A decisão do presidente Jair
Bolsonaro de pregar a neutralidade ante a guerra entre a Rússia e a Ucrânia não
está impedindo o Brasil de ser engolfado pelos conflitos. O impacto mais
imediato veio na sexta-feira (04/03), diante da decisão do país de Vladimir
Putin de suspender as exportações de fertilizantes.
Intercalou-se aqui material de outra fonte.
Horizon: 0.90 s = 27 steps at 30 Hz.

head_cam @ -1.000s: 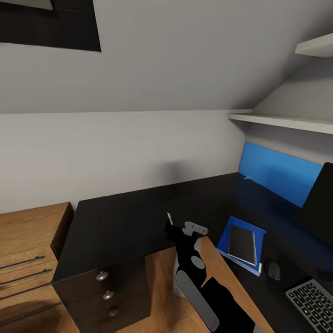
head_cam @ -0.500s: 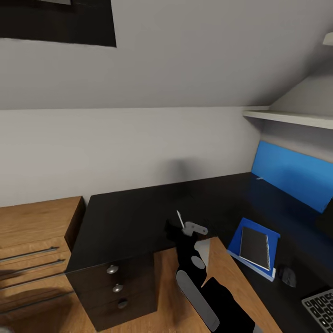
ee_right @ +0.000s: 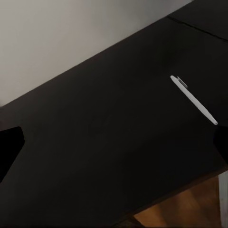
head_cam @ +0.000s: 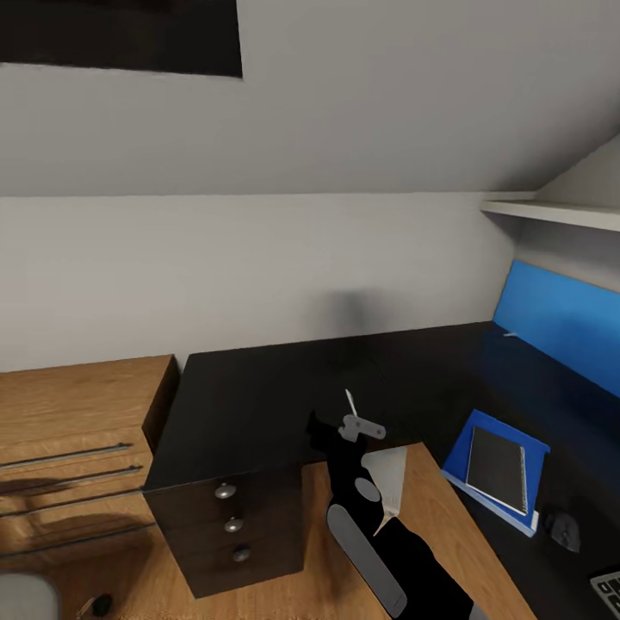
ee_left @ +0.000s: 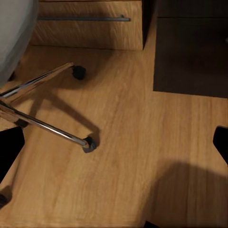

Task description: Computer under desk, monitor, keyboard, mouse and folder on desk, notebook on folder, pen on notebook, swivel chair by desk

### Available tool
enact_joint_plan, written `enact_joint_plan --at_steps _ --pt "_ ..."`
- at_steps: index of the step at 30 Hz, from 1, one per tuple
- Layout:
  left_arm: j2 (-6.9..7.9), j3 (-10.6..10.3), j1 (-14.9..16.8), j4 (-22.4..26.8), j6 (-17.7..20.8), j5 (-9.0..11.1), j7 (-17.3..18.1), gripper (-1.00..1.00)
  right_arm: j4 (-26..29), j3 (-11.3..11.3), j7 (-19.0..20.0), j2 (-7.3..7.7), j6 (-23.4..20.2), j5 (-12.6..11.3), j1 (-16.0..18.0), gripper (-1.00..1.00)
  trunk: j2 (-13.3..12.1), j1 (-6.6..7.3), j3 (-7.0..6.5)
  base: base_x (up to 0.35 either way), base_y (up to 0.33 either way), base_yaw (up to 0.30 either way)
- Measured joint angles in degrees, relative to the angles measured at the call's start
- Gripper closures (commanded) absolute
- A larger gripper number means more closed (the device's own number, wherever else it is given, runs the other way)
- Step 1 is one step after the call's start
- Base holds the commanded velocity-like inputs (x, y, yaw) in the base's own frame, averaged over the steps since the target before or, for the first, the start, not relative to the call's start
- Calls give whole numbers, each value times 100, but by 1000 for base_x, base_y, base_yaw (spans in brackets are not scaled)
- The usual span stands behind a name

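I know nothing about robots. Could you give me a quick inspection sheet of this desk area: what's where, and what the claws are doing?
Surface: glossy black desk, mostly bare.
Job's things: grey notebook lies on the blue folder on the desk; black mouse beside the folder; keyboard corner at the picture's edge; white pen lies on the bare desk top, apart from the notebook; swivel chair stands on the floor.
Clutter: nothing seen.
Grippers: right gripper open over the desk, near the pen; left gripper open over the wood floor by the chair's base.
Cables: nothing seen.
Surroundings: wooden drawer chest, blue back panel, wall shelf.
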<state>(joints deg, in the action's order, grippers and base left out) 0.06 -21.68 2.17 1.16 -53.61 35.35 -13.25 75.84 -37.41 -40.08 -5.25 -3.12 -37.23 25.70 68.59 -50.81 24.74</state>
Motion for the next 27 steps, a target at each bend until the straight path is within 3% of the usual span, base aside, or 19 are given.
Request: enact_joint_plan --at_steps 19,27 --pt "2 -4 0 5 26 6 0 -100 -9 3 14 4 -6 27 0 -100 0 0 141 0 -318 158" --pt "2 2 0 4 34 9 -3 -100 -11 -3 17 -2 -6 44 0 -100 0 0 200 0 -26 159"
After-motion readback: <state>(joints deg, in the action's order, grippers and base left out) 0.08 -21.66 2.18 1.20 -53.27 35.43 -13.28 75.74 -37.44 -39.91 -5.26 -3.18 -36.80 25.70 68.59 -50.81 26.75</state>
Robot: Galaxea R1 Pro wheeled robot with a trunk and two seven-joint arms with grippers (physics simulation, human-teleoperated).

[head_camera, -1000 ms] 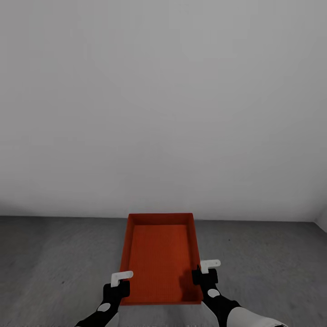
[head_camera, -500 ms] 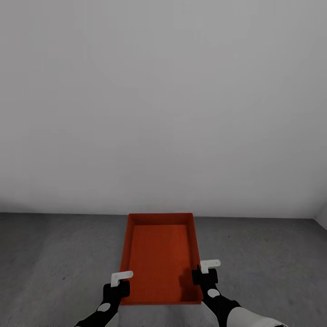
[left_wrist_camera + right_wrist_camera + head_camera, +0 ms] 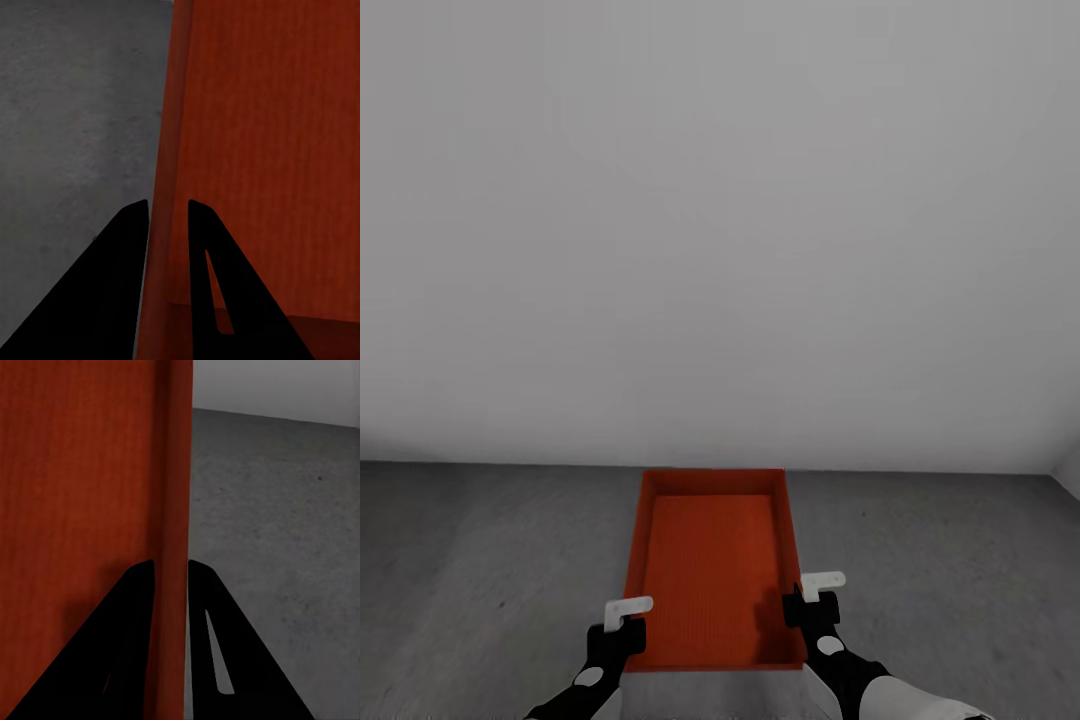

O agronegócio brasileiro é
muito dependente dos produtos russos. Do total de adubos usados nas lavouras,
mais de 20% vêm da Rússia. Os estoques nacionais, pelos cálculos da Anda,
associação que representa o setor de fertilizantes, dão apenas para mais três
meses. Bolsonaro justificou sua visita ao presidente Putin uma semana antes da
invasão à Ucrânia como forma de garantir o suprimento dos insumos ao Brasil. De
nada adiantou.
O enrosco da guerra passa pelo
sistema de saúde. A empresa ucraniana Indar, com sede em Kiev, fechou acordo
com o Ministério da Saúde para o fornecimento de 20 milhões de doses de
insulina, das quais 8 milhões ainda não foram entregues — nem serão tão cedo,
por causa do bombardeio no Leste Europeu.
O quadro só não é mais
preocupante, porque o ministério firmou contrato com a norueguesa Novo Nordisk,
o que garantirá o suprimento do SUS até abril de 2023. Para que o
desabastecimento não se torne uma realidade e os diabéticos não fiquem sem
atendimento na rede pública, o governo terá de se desdobrar em busca de novos
fabricantes.
Os brasileiros também terão de
lidar com a alta dos preços dos combustíveis. Se a Petrobras realmente
acompanhar a disparada das cotações do barril de petróleo no exterior, que
flertam com os US$ 120, os combustíveis ficarão entre 20% e 25% mais caros. No
Distrito Federal, as projeções apontam para o litro da gasolina próximo de R$
7,50.
Mesmo que o Congresso aprove
um dos projetos de lei que reduzem impostos sobre os derivados de petróleo,
nada impedirá que os consumidores sintam no bolso o peso dos reajustes. Por
enquanto, a petrolífera está atendendo aos apelos do Palácio do Planalto para
não mexer nas tabelas de preços nas refinarias. Mas a empresa tem limites.
Não é só. As cotações das
commodities agrícolas estão no nível mais alto desde 2008. Significa que a
comida que chega à mesa dos brasileiros ficará mais cara nos próximos 30 dias.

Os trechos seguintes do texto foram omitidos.